Headaches, body aches, fever, cough, sore throat, chills, fatigue, nausea—the list of symptoms for the flu continues.
Jack Frost has not only brought the cold temperatures this season but the flu as well, causing students and faculty to miss class and stay at home.
Paige Pickett, a registered nurse for Tech Health Services, said just as every year, the flu is spreading rapidly this season.
“It has been steady at the health center since we have returned from break, but it has not been overwhelming,” she said. “We are hoping it stays that way, but according to Centers for Disease Control, it is going to be a bad year.”
Patrick Hindmarsh, assistant professor of biological sciences, said this year’s influenza season began earlier than past flu seasons.
“Flu season usually peaks in February; whereas, this year there has been an unseasonal increase in influenza cases in December,” he said. “In addition the strain of influenza that is circulating, H3N2 tends to have increased upper respiratory infections that result in more hospitalizations than previous flu seasons.”
The Tech Health Center has given approximately 50 flu shots this season compared to their usual of approximately 200 flu shots per year.
“I have sent out reminders several times,” Pickett said. “Unfortunately, a lot of students wait until a friend has it before they receive one, and it’s usually too late.”
Hindmarsh said getting vaccinated is key, as well as washing your hands with an alcohol-based hand wash and covering your nose and mouth when you cough or sneeze.
“If you are infected it is important to cover your nose and mouth with a tissue or into your elbow when you cough or sneeze,” he said. “If you cough or sneeze into your hand you can spread the virus to surfaces and other people.”

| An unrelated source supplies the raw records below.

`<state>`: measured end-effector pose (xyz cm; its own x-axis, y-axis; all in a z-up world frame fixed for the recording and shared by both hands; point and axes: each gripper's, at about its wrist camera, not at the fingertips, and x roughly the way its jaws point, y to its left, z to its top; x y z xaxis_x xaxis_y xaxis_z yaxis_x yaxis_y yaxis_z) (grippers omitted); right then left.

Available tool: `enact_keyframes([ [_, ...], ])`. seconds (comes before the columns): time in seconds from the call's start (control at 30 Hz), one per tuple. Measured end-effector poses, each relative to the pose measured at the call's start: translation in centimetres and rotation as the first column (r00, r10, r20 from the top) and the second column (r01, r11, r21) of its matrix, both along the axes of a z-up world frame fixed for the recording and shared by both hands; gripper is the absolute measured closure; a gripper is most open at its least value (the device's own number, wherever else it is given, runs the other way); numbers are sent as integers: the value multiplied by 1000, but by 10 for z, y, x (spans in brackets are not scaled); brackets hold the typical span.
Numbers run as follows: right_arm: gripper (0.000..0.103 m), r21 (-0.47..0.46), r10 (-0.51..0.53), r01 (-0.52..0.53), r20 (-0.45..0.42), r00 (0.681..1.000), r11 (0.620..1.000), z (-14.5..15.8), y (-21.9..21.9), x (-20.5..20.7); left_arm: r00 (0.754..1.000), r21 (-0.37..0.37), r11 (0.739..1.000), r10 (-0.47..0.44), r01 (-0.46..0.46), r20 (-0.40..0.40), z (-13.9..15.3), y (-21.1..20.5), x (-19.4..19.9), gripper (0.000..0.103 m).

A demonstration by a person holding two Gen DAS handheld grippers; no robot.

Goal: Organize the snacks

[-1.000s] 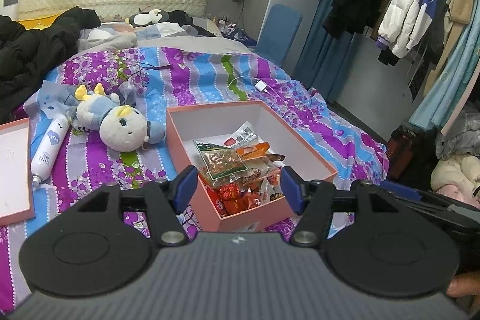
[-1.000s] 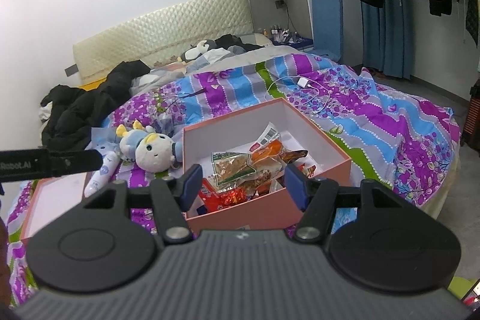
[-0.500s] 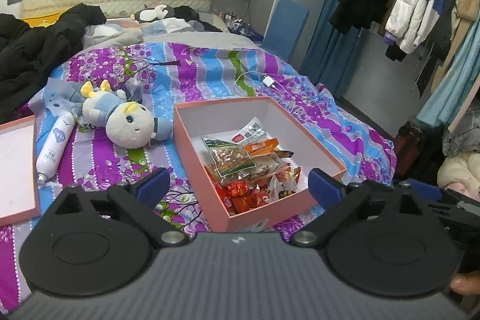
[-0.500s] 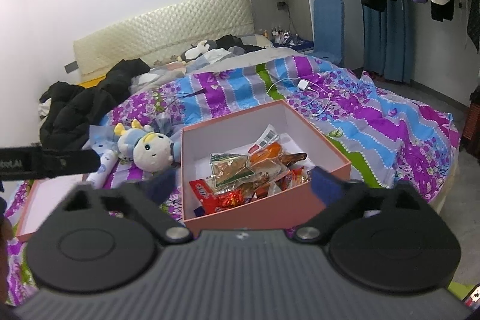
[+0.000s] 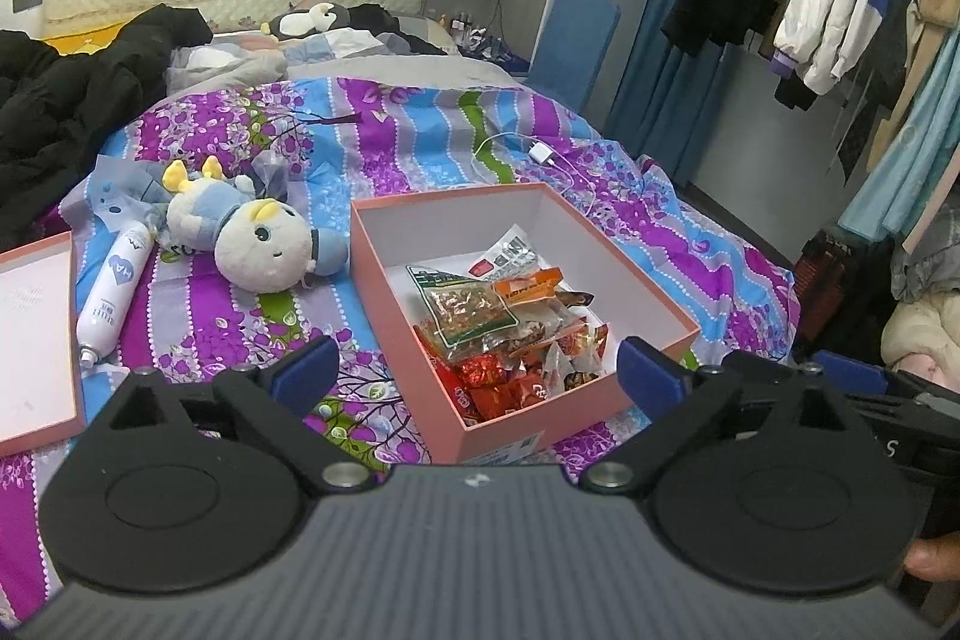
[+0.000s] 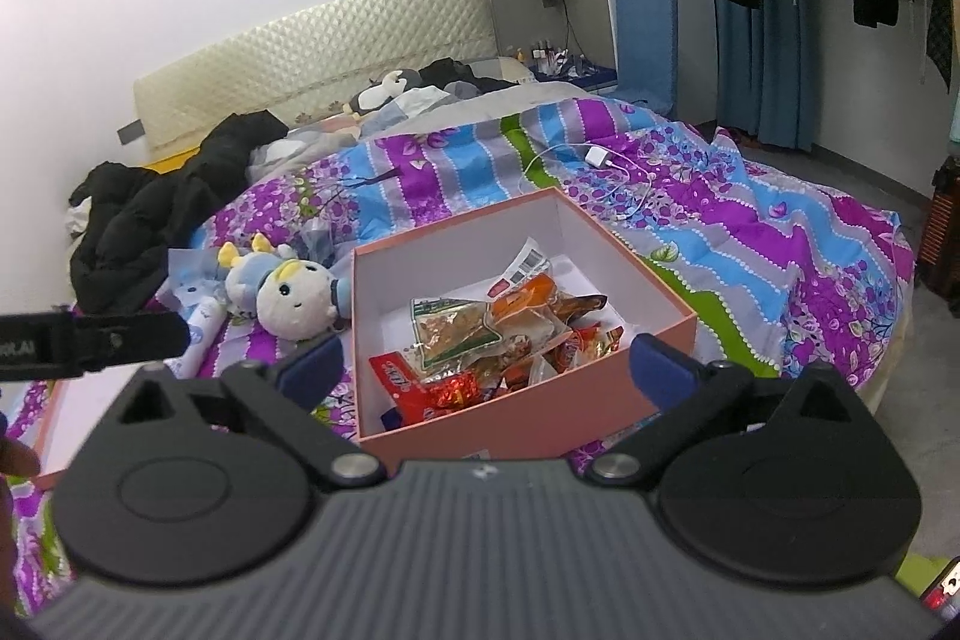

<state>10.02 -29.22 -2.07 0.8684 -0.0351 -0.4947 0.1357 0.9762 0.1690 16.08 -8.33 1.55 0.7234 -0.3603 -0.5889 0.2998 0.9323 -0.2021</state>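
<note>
Left gripper point(image 5: 474, 370): spread wide, empty, short of the box's near wall.
Right gripper point(image 6: 485, 363): spread wide, empty, also short of the near wall.
Snacks point(image 5: 510, 328): heaped loose in the near half of the box point(image 5: 384, 280), far half bare.
Lid point(image 5: 36, 334): left of the box, past the plush point(image 5: 258, 244) and bottle point(image 5: 114, 292).
Risk, wrappers: slick and overlapping; a pinch may drag neighbours out or slip.
Risk, box: sits on soft bedding; pressing its wall could tip it.
Risk, grippers: both aim at one box and may collide.
</note>
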Motion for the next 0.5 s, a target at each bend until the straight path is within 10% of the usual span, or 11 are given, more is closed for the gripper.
enact_keyframes([
  [0.5, 0, 5, 1, -1, -7, 1000, 1000, -1, 2, 0, 1000, 9, 1000, -16, 17, -12, 3, -2, 2, 3],
])
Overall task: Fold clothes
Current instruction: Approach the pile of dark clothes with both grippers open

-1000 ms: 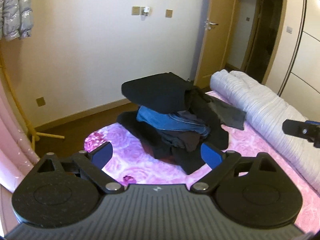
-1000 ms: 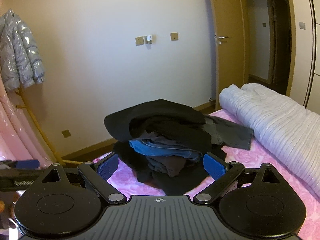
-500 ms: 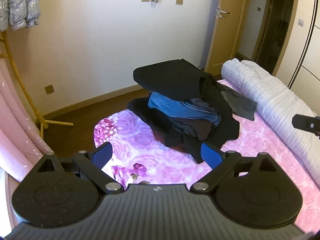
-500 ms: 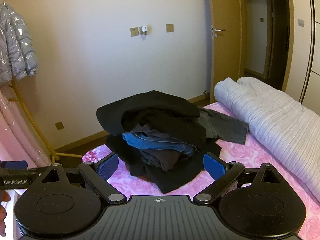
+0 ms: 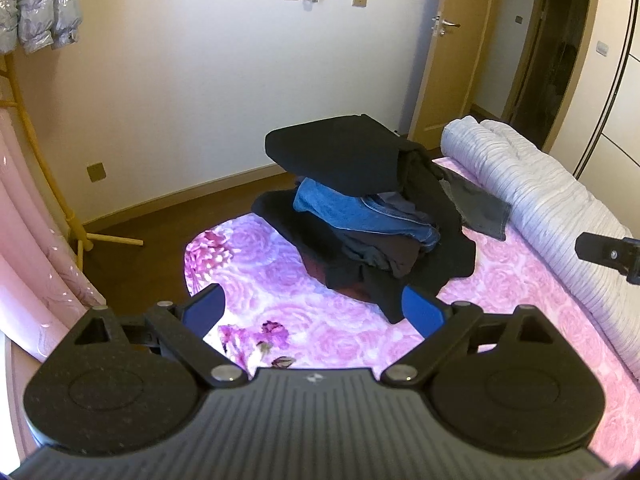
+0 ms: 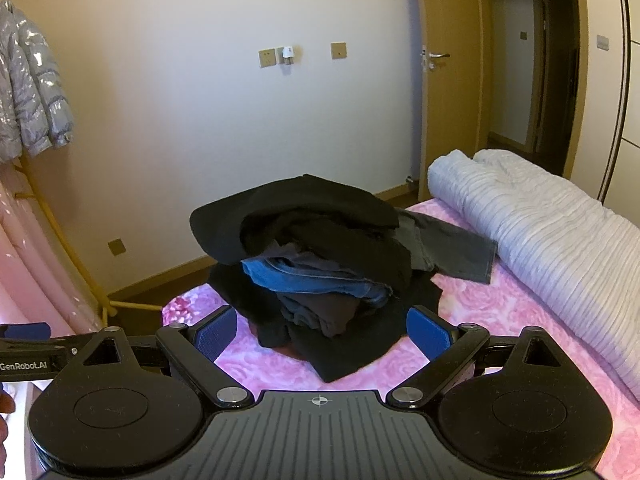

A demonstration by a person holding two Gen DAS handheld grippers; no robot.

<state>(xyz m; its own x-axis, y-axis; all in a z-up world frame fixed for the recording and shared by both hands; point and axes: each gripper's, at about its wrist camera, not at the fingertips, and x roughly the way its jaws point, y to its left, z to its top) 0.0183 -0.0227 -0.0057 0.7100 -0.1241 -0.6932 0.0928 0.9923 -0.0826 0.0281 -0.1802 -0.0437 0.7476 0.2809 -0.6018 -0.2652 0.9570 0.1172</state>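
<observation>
At the far left a silver puffer jacket (image 6: 28, 100) hangs on a yellow coat stand (image 5: 44, 168) beside pink curtains (image 5: 36, 276); the left gripper (image 5: 312, 312) hovers above the near part of the bed (image 5: 320, 312), its jaws spread wide with nothing between the blue pads (image 5: 204, 308); the bed wears a pink rose-patterned sheet, and its foot corner shows against the dark wooden floor (image 5: 160, 216); in the middle, toward the foot of the bed, sits the pile of clothes (image 5: 368, 216), unfolded and heaped; a black garment (image 5: 340, 152) lies draped across the top, blue jeans (image 5: 360, 212) jut out beneath it, darker brown and black pieces are bunched under those, and a grey trouser leg (image 5: 476, 208) trails out to the right toward the rolled duvet; the right gripper (image 6: 322, 332) also hangs above the sheet just short of the pile, jaws equally wide apart and holding nothing; in the left wrist view one of its black fingers (image 5: 600, 248) pokes in from the right edge; further right a pale ribbed duvet (image 6: 540, 232) lies rolled along the bed's side, and behind it stand a wooden door (image 6: 444, 92) and a wardrobe (image 5: 624, 80).
</observation>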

Neil Watkins, a junior biology major, said he has recently experienced the flu at its full force.
“At first, it does not seem like you are sick with it,” he said. “Once the minor symptoms start you would only assume it is sinuses or a cold; it is not until the full-on flu symptoms hit that you realize you have it.”
Watkins said he never thought he would catch the sickness and then it snuck up on him and it was terrible.
“Because it is airborne, it can be transmitted through coughs, sneezes or by virus particles on the skin, especially hands,” Pickett said.
Scott Levin, an associate professor of English, recommend students to carry hand sanitizer and wash their hands thoroughly throughout the day.
“We are in contact with so many people a day and those people are in contact with others and so on,” Watkins said. “It is just so easily spread.”
Though the flu is not 100 percent preventable, there are precautions people can take to lessen the chance of catching the virus.
Pickett said she advises everyone to first get the flu shot, and second, wash your hands constantly throughout the day.
Watkins said the flu shot helps; however, the way we take care of ourselves also plays a large role in whether we catch the virus.
“I had constantly been going nonstop and not allowing myself time to rest and not taking vitamins, so my immune system became vulnerable,” he said. “That is the reason I caught the virus, and it could be true of others as well.”
Pickett said young children and the elderly are more prone to catch the flu because of their weak immune system, but if college students are not taking the right precautions, they can get it just as easily.
“The flu has spread so rapidly this year because a lot of people have the same problem I had,” Watkins said.
“There are not enough people taking care of themselves the way they should and putting other things before their own health and the health of others.”
“I had it from a Friday night, until the following Tuesday afternoon,” he said. “The worst part or parts are the aches and fever, which would wake me up every other hour in the night.”
If the flu is not bad enough alone, it can lead to other health issues as well.
“The flu virus is worse than the cold virus in that complications can be serious or fatal,” Pickett said.
“Secondary infections such as bronchitis, sinusitis, etc. can also occur.”
Tech Health Services offers flu shots to all students for only $20 between the times of 7:30– 11:30 a.m. and 1– 3:30 p.m. in order to keep the flu off campus.
“The flu is no joke,” Watkins said. “It was a very unpleasant time, so take care of your body and take the right precautions to avoid the virus.”